Exercise objective - Set down, word for word, each line from the top of the data through the line that has "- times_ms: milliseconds"; omit every picture.

Supplied information -

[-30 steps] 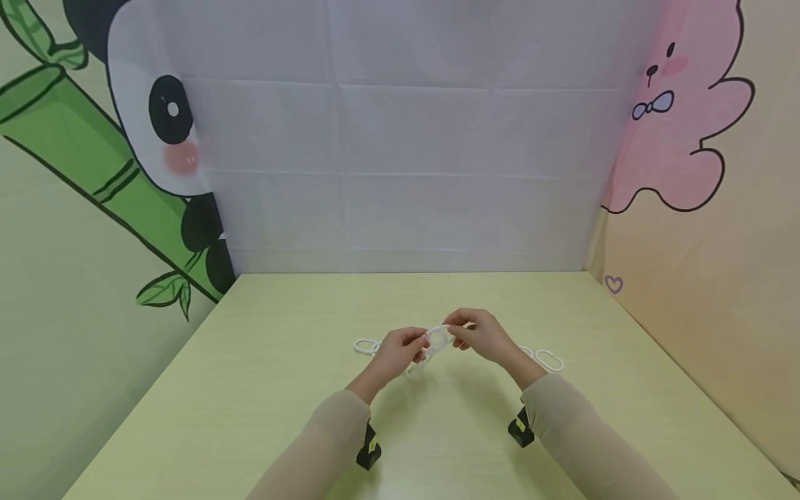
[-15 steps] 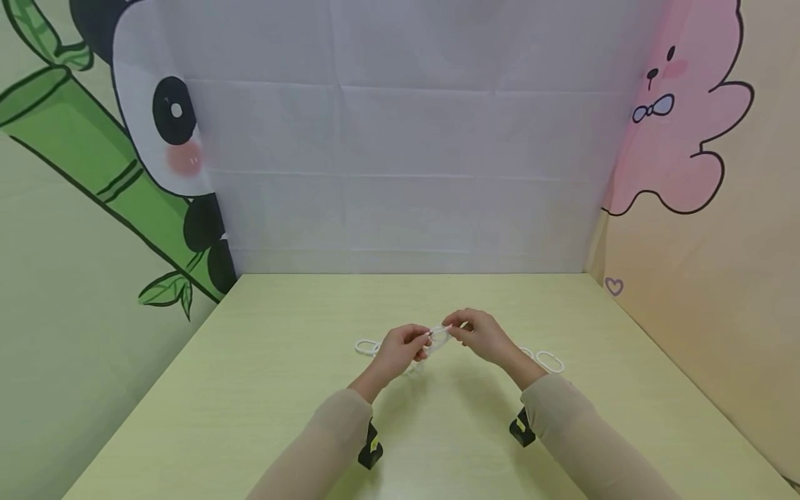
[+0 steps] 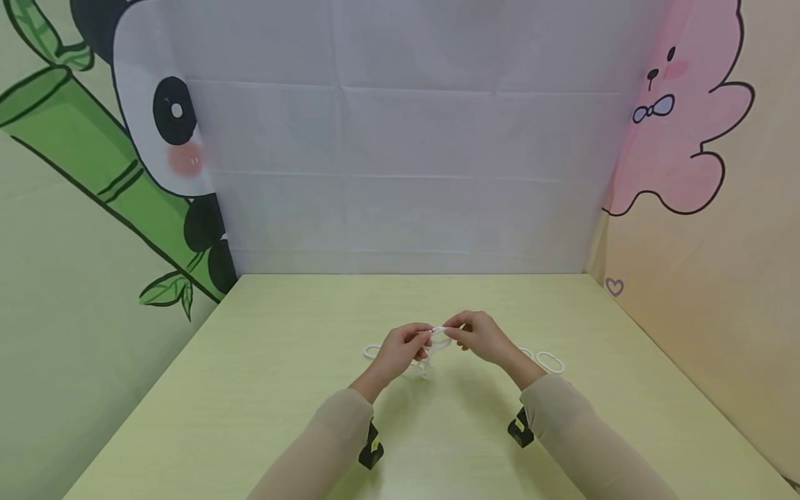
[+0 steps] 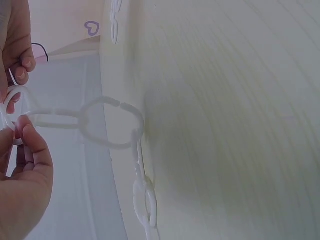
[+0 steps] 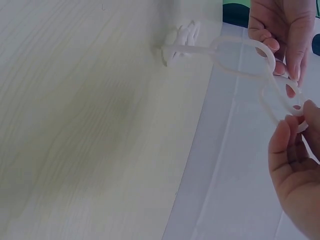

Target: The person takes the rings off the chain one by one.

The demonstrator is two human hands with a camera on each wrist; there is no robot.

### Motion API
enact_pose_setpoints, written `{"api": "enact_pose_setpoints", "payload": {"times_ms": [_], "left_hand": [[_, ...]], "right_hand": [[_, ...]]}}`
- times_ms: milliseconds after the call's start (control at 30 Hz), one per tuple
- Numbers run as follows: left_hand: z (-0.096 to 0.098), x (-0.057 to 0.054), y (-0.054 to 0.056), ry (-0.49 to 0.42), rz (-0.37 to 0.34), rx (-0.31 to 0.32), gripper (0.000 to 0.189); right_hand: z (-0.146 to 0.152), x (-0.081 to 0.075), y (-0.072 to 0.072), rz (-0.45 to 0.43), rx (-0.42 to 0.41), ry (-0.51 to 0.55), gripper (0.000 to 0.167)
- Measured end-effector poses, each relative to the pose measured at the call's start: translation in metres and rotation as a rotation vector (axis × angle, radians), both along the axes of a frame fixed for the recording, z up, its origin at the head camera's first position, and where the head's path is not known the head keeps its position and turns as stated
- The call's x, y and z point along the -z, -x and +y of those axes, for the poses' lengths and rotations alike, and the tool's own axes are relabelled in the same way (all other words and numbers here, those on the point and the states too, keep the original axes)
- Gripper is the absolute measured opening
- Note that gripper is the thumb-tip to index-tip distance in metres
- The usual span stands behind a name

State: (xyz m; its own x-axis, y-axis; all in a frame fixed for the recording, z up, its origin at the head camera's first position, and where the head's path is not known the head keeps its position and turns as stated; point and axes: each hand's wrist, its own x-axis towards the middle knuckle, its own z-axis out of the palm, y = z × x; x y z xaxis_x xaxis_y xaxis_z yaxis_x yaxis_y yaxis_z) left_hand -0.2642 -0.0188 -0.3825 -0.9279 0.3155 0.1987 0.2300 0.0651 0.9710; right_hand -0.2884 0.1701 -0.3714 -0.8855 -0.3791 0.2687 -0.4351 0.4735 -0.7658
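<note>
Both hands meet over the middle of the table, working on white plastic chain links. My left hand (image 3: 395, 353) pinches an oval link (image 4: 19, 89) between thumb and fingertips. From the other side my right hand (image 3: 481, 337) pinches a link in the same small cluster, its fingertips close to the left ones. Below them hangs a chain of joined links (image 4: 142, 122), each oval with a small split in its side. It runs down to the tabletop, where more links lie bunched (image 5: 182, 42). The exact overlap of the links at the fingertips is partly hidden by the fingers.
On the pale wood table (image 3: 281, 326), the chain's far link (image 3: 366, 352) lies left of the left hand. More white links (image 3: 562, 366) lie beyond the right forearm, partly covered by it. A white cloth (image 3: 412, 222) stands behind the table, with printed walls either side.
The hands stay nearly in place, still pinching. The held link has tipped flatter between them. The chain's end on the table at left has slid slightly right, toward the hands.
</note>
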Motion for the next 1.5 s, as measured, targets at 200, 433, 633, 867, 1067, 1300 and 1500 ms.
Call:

Written reply -
[-30 steps] 
[-15 steps] 
[+0 steps] 
[+0 steps] 
[+0 steps] 

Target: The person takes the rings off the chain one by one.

The demonstrator is two human hands with a camera on each wrist; there is no robot.

### Motion API
enact_pose_setpoints, written `{"api": "enact_pose_setpoints", "payload": {"times_ms": [_], "left_hand": [[_, ...]], "right_hand": [[_, ...]]}}`
- times_ms: milliseconds after the call's start (control at 30 Hz), one per tuple

This response is now finished.